→ **Your assignment**:
Please transcribe the listing below in full, exactly as written, leaving out its pictures.

→ **Input data**:

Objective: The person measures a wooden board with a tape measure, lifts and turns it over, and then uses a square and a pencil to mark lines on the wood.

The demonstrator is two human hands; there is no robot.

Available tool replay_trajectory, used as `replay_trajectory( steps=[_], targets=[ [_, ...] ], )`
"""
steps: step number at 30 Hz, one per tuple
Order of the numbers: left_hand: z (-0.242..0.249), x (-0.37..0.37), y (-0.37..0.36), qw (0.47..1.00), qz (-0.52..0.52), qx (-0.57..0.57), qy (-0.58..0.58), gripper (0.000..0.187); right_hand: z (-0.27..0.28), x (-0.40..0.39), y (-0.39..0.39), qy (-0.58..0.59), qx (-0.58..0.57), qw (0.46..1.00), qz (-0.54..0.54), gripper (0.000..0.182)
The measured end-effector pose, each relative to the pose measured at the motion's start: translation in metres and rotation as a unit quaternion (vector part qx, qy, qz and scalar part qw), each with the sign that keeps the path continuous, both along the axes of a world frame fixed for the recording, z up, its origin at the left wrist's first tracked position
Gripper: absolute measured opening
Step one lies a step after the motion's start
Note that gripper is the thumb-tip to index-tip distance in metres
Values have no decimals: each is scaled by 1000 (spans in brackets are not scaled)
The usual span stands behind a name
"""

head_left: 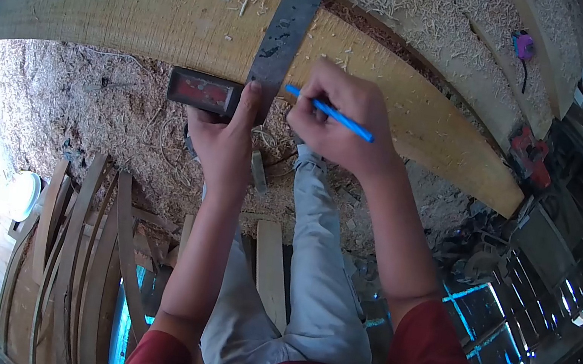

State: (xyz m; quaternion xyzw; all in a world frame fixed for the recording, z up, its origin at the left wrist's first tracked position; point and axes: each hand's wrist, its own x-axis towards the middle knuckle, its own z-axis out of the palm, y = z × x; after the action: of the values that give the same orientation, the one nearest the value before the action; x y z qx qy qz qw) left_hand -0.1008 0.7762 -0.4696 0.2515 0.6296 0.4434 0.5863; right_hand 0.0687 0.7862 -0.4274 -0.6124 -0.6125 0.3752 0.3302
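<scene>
A long curved wooden plank spans the upper part of the view, with a few shavings on it. Across it lies a flat metal blade, joined to a dark block with a red face at the plank's near edge. My left hand grips this square, its thumb on the base of the blade. Just right of the blade, my right hand is closed around a blue pencil, whose end points left at the blade's edge.
Shavings cover the ground. At upper right are a pink tape measure and a red tool. Curved wood strips stand at lower left, near a white bucket. Metal frames lie at lower right.
</scene>
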Motion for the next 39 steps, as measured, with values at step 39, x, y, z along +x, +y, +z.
replay_trajectory(
  steps=[39],
  targets=[
    [5,1,2,1000,14,16,21,28,5,11,6,2,-3,999,-48,19]
  ],
)
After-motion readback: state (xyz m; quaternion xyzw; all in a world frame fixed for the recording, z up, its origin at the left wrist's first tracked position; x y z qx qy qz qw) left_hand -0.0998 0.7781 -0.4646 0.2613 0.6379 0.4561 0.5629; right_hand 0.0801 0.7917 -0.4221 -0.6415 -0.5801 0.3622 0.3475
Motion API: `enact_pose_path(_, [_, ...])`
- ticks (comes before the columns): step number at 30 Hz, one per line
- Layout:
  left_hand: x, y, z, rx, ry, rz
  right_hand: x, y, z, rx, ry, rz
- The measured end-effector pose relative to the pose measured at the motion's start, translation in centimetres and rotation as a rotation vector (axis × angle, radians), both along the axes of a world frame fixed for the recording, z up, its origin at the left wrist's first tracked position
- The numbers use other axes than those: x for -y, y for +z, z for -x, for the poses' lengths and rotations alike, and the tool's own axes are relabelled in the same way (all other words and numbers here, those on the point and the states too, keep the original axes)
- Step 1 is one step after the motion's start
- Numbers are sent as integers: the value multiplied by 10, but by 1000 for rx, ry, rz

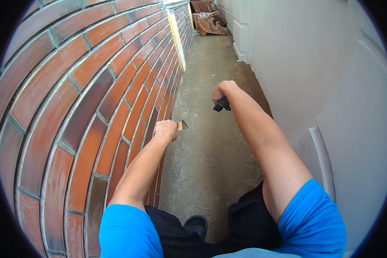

→ **Task output**:
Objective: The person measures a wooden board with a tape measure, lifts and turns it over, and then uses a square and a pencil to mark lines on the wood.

The demonstrator is two human hands; there is no robot.

Available tool replay_trajectory, used as `replay_trajectory( steps=[_], targets=[ [_, ...] ], )`
"""
steps: step number at 30 Hz, one per tuple
Order of the numbers: left_hand: z (-0.242..0.249), x (-0.37..0.37), y (-0.37..0.36), qw (0.47..1.00), qz (-0.52..0.52), qx (-0.57..0.57), qy (-0.58..0.58), gripper (0.000..0.187); right_hand: z (-0.27..0.28), x (-0.40..0.39), y (-0.39..0.39), qy (-0.58..0.59), qx (-0.58..0.57), qw (0.46..1.00), qz (-0.54..0.54), gripper (0.000..0.182)
The measured end-effector pose, each relative to the pose measured at the motion's start: translation in metres and rotation as a unit quaternion (vector part qx, qy, qz and scalar part qw), each with the sign that keeps the path continuous, both along the axes of a world frame fixed for the recording, z up, its origin at the left wrist's first tracked position
Gripper: absolute measured opening
Step one lies a step after the motion's start
Note that gripper is the thumb-tip to index-tip distance in metres
Values have no decimals: each is scaled by 1000 (spans in brackets are not scaled)
The usual span stands behind a name
"""

head_left: 

State: (xyz m; quaternion xyzw; all in a world frame fixed for the recording, z up, its origin at the left wrist's first tracked position; point and axes: each hand's wrist, its own x-axis towards the middle knuckle, its own z-axis out of the palm, y = z × x; after the action: of the values that give the same orientation, the one nearest the value before the action; x y z qx qy qz qw) left_hand -0.1008 0.7762 -0.4696 0.2515 0.6296 0.4434 0.5863; right_hand 0.0687 0.7862 -0.4274 -0.6124 -0.6125 0.3752 0.3302
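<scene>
A long curved wooden plank spans the upper part of the view, with a few shavings on it. Across it lies a flat metal blade, joined to a dark block with a red face at the plank's near edge. My left hand grips this square, its thumb on the base of the blade. Just right of the blade, my right hand is closed around a blue pencil, whose end points left at the blade's edge.
Shavings cover the ground. At upper right are a pink tape measure and a red tool. Curved wood strips stand at lower left, near a white bucket. Metal frames lie at lower right.
</scene>
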Motion for the next 39 steps, as measured, with values at step 39, x, y, z along +x, +y, +z.
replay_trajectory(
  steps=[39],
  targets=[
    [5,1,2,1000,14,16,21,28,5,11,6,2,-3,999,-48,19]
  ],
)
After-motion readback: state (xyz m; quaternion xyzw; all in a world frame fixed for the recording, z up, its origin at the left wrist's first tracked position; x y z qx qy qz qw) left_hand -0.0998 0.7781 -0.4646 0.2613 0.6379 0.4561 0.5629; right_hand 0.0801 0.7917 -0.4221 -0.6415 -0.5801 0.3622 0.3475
Motion API: `enact_pose_path(_, [_, ...])`
- ticks (comes before the columns): step number at 30 Hz, one per line
- Layout:
  left_hand: x, y, z, rx, ry, rz
  right_hand: x, y, z, rx, ry, rz
- The measured end-effector pose relative to the pose measured at the motion's start, translation in centimetres and rotation as a rotation vector (axis × angle, radians), both along the axes of a world frame fixed for the recording, z up, its origin at the left wrist's first tracked position
- The numbers use other axes than those: x for -y, y for +z, z for -x, for the poses' lengths and rotations alike, and the tool's own axes are relabelled in the same way (all other words and numbers here, those on the point and the states too, keep the original axes)
- Step 1 is one step after the motion's start
- Numbers are sent as integers: the value multiplied by 10, but by 1000 for rx, ry, rz

This exercise requires no further output.